La venganza, su única promesa intacta.
Durante años vagó por tierras rotas, dejando a su paso hechizos, fuego y lágrimas.
Amó a quienes ya no existen, perdió más de lo que alguna vez tuvo, y enterró su humanidad bajo capas de dolor seco y antiguo.
Su magia —poderosa, prohibida— fue escudo y filo.
Pero incluso el alma más endurecida sangra por dentro.
Todo cambió la noche en que la luna la arrastró al corazón del bosque prohibido.
Allí, entre el ulular de los lobos y el crujir de ramas viejas, encontró a la manada.

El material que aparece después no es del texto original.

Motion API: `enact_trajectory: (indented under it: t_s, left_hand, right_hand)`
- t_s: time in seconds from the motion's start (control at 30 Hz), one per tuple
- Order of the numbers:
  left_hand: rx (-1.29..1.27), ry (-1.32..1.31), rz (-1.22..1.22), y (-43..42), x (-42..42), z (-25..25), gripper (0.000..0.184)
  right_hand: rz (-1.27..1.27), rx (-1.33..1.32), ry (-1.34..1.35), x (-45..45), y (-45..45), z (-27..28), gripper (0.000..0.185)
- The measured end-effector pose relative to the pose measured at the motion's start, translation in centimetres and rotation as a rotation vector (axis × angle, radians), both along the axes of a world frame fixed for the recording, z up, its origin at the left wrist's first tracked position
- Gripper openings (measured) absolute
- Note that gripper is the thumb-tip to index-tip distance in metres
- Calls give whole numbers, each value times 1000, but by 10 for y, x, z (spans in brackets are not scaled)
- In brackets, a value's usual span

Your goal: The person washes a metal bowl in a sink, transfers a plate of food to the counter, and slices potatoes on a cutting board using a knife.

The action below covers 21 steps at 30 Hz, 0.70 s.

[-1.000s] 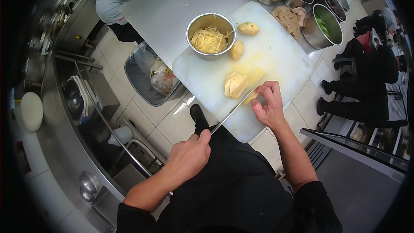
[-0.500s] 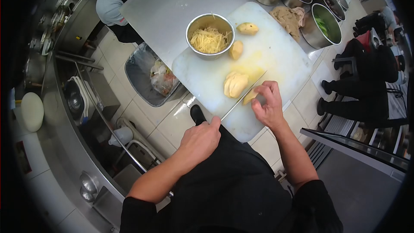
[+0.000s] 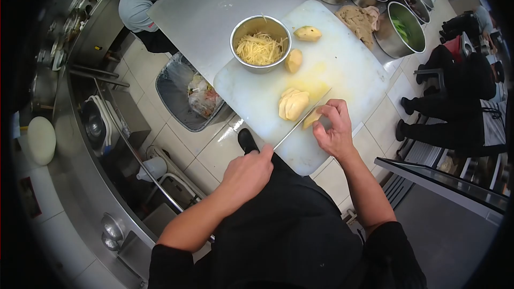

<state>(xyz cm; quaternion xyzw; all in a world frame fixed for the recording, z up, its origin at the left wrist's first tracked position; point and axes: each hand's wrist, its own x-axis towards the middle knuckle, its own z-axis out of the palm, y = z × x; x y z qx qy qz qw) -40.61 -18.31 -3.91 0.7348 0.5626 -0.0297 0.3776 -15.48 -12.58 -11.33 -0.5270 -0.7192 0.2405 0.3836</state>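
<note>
My left hand [image 3: 247,174] is closed round the handle of a knife [image 3: 301,121], whose blade slants up and away over the white cutting board [image 3: 353,83]. Curled fingers of my right hand [image 3: 335,130] pinch a potato piece [image 3: 311,118] against the board, right beside the blade. On the blade's other side lies a fanned pile of potato slices [image 3: 293,104]. Farther up sit two peeled potatoes, one [image 3: 294,60] near a steel bowl [image 3: 234,43] and another [image 3: 307,33] behind it. Thin potato shreds [image 3: 261,49] partly fill that bowl.
A crumpled cloth [image 3: 357,21] lies by the board's far right edge, near a steel pot [image 3: 388,43] and several food containers. A lined bin [image 3: 182,112] stands on the floor to the left. One person [image 3: 136,13] is across the table; others stand at right.
The view has shifted very slightly. My hands, the knife and the potato pieces keep almost the same places.
</note>
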Motion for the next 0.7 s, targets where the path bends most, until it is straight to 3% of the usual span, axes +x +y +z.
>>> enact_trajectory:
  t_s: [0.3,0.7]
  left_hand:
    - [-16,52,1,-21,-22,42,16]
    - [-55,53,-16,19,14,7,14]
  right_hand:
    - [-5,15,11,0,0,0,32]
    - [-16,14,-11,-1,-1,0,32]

Seres salvajes, mitad hombres, mitad bestias.
Dueños de una libertad que ella jamás conoció.
Y entre ellos... él.
El Alpha no fue lo que esperaba.
No era un enemigo, sino el eco de algo perdido.
Su mirada no la juzgó ni la temió: la desafió.
Y en ese desafío, algo en Ayala comenzó a romperse.
O tal vez... a sanar.
¿Puede una mujer forjada en la venganza aprender a amar?
¿Puede una bruja maldita hallar un hogar entre lobos?
Y si el amor es tan poderoso como dicen...
¿Será suficiente para detener la tormenta que ella misma desató?